TASK DIRECTIONS: Reproduction of part of the material below, pictures omitted: copy exactly, and only, the lines starting with the one with "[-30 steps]" and going on through the one with "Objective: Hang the".

DATASET EXCERPT:
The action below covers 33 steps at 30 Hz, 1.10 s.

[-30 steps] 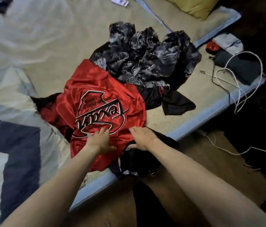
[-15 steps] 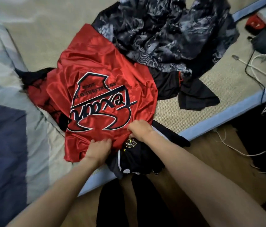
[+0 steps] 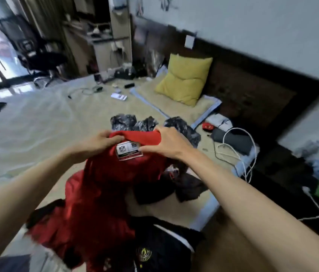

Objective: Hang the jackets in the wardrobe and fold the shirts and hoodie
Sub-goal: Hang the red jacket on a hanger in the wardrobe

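Note:
A shiny red jacket (image 3: pixel 103 193) hangs lifted off the bed, its collar up and a white label facing me. My left hand (image 3: pixel 98 141) grips the collar's left end and my right hand (image 3: pixel 166 143) grips its right end. The jacket's lower part still trails onto the bed. A black garment with a round yellow crest (image 3: pixel 154 250) lies at the bed's near edge. Behind the jacket a grey-and-black patterned garment (image 3: pixel 182 127) is partly hidden. Dark clothes (image 3: pixel 174 188) lie to the right of the jacket.
The bed (image 3: pixel 43 124) stretches left under a beige cover. A yellow pillow (image 3: pixel 186 78) leans at the headboard. White cables (image 3: pixel 237 154) lie on the bed's right edge. A white remote (image 3: pixel 119 96) sits mid-bed. A black chair (image 3: pixel 43 59) and a cluttered desk (image 3: pixel 103 38) stand beyond.
Both hands took the red jacket by its collar and raised it off the bed. My view swung up from the bed to the room.

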Each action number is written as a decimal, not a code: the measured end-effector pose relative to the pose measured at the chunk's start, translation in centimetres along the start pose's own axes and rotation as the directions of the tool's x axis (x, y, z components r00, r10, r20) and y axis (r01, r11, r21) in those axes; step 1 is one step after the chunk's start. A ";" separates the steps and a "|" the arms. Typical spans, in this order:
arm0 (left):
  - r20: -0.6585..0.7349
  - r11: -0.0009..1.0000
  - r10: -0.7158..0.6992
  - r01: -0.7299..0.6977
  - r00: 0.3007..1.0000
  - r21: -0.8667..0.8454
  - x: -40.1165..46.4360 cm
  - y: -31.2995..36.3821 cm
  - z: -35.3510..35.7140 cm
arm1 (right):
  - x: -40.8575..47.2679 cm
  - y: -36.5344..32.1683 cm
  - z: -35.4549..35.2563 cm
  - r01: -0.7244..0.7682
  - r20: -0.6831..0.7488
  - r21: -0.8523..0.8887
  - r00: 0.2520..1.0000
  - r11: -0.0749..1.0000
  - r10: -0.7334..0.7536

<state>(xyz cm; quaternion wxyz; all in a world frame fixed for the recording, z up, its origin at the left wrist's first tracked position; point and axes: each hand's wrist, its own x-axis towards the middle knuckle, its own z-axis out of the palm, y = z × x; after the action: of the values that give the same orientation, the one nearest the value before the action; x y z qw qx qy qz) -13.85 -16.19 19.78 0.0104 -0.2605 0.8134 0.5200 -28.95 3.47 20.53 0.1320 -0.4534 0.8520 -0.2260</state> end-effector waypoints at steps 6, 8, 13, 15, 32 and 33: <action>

RESPONSE:
[-30 steps] 
[-15 steps] 
[+0 steps] 

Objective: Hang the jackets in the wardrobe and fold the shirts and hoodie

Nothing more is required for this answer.